This year i plan to deep learn datacenter protocols and technologies because many more customers engaged me to support them in datacenter refreshing or enhancement and i want to, at least, become a CCNP Datacenter in order to offer them an always better solution.

One of the datacenter trend-topic is VXLAN for sure, so i read “Building Data Centers with VXLAN BGP EVPN” and i’m trying to setup a VXLAN lab starting from the simplest scenario: VXLAN Flood and Learn.

VXLAN is a type of encapsulation (MAC in UDP) used to stretch an ethernet frame (L2) between 2 different sites among a routed transport network. To do this we need some particular devices called VTEP (VXLAN Tunnel EndPoint) that encapsulate the classic dot1q frame into a “VXLAN packet” at the source and decapsulate it at the destination. The final goal of this lab is to put in communication 2 different client in the same vlan.

Lab topology is:

LAB Topology

In a Clos topology (Spine-Leaf) the Leaf nodes act as a VTEP and they are able to manage the dot1q frame on client-side port, encaplsulate it wth VXLAN header, and propagate it to destination VTEP via the underlay routing where the packets are decapsulated and forward to destination devices using mac-address table lookup.

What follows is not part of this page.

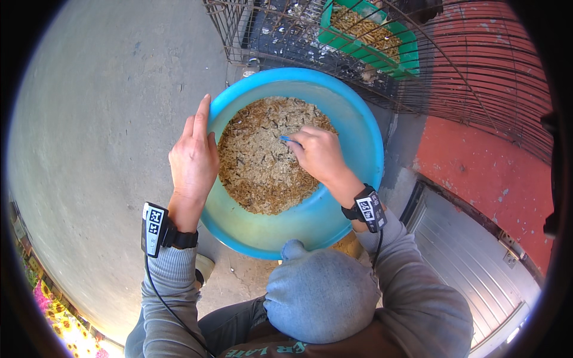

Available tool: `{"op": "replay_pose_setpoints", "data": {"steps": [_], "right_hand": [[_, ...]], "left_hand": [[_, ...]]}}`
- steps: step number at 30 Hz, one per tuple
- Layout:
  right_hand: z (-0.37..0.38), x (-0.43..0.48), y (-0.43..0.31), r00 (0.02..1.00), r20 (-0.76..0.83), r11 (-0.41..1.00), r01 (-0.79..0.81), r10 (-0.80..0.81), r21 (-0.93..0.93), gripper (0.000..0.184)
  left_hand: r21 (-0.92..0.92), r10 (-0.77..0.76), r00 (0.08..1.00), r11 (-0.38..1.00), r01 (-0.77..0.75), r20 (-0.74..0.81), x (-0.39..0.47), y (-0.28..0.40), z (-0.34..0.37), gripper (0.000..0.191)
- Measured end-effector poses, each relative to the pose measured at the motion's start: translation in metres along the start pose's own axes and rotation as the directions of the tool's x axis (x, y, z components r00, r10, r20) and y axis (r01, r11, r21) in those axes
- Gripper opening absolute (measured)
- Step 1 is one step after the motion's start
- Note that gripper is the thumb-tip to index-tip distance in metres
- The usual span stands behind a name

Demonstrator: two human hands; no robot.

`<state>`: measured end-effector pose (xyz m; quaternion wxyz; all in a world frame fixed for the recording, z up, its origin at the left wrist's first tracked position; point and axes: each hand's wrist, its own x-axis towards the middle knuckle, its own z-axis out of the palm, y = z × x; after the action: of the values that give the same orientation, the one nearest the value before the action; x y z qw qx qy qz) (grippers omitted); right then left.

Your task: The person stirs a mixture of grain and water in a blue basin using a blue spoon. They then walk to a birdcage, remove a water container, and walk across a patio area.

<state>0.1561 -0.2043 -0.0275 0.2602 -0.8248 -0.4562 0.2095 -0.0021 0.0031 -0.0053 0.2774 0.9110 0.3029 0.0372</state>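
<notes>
A round blue plastic basin (363, 134) stands in front of me, its inside paler at the near left. Crumbly tan bedding like bran (259, 165) covers its bottom. Dark, slender, larva-like pieces (271, 156) lie scattered over the middle, and browner material rings the edge. My left hand (194, 154) holds the basin's left rim, fingers along the outside and thumb at the edge. Above the bedding, my right hand (318, 152) pinches a small blue tool, apparently plastic tweezers (286, 139). Its tip points left; the fingers hide the rest, and nothing can be made out in the tip.
Beyond the basin stands a wire cage (277, 49), with a green plastic trough (353, 47) of tan pieces behind its bars. A red-painted wall (483, 174) and a pale metal door (470, 250) are at right. Grey floor (107, 112) extends left. Rounded denim (322, 295) bulges near my lap.
</notes>
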Motion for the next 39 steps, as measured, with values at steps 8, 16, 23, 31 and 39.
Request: {"op": "replay_pose_setpoints", "data": {"steps": [8,16,23,31,39], "right_hand": [[-0.063,0.004,-0.023,0.967,-0.187,0.953,-0.119,0.175,0.279,0.012],[-0.134,0.020,-0.039,0.655,-0.754,0.994,0.046,0.042,0.095,0.020],[-0.137,0.033,-0.045,0.620,-0.778,0.989,-0.022,-0.102,-0.148,0.019],[-0.134,0.046,-0.050,0.654,-0.752,0.984,-0.064,-0.084,-0.166,0.022],[-0.128,0.015,-0.058,0.716,-0.695,0.995,-0.007,-0.066,-0.102,0.018]], "left_hand": [[-0.004,0.005,1.000,1.000,-0.005,-0.001,0.000,0.001,-0.002,0.067],[-0.002,0.000,1.000,1.000,0.000,-0.003,0.000,0.004,-0.003,0.070],[0.002,0.005,1.000,1.000,-0.005,-0.010,-0.001,0.002,-0.001,0.068],[0.007,0.002,1.000,1.000,-0.002,-0.003,0.000,0.004,-0.003,0.067],[-0.010,-0.013,1.000,1.000,0.013,0.001,0.000,0.003,-0.003,0.066]]}}
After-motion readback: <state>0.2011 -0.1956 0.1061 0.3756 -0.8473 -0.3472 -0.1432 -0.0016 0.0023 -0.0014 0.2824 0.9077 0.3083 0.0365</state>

VXLAN Flood and Learn is very similar to switching Flood and Learn where a VTEP receive a frame with an unknown destination and flood it to all the other VTEPs in order to know how to forward it. When the remote VTEP receive this “broadcast” request, it flood the request to all the port belong to that particular vlan until te destination device responds with its mac-address and port. At this point the destination VTEP store this info to its mac-address table and advertise it to the source VTEP.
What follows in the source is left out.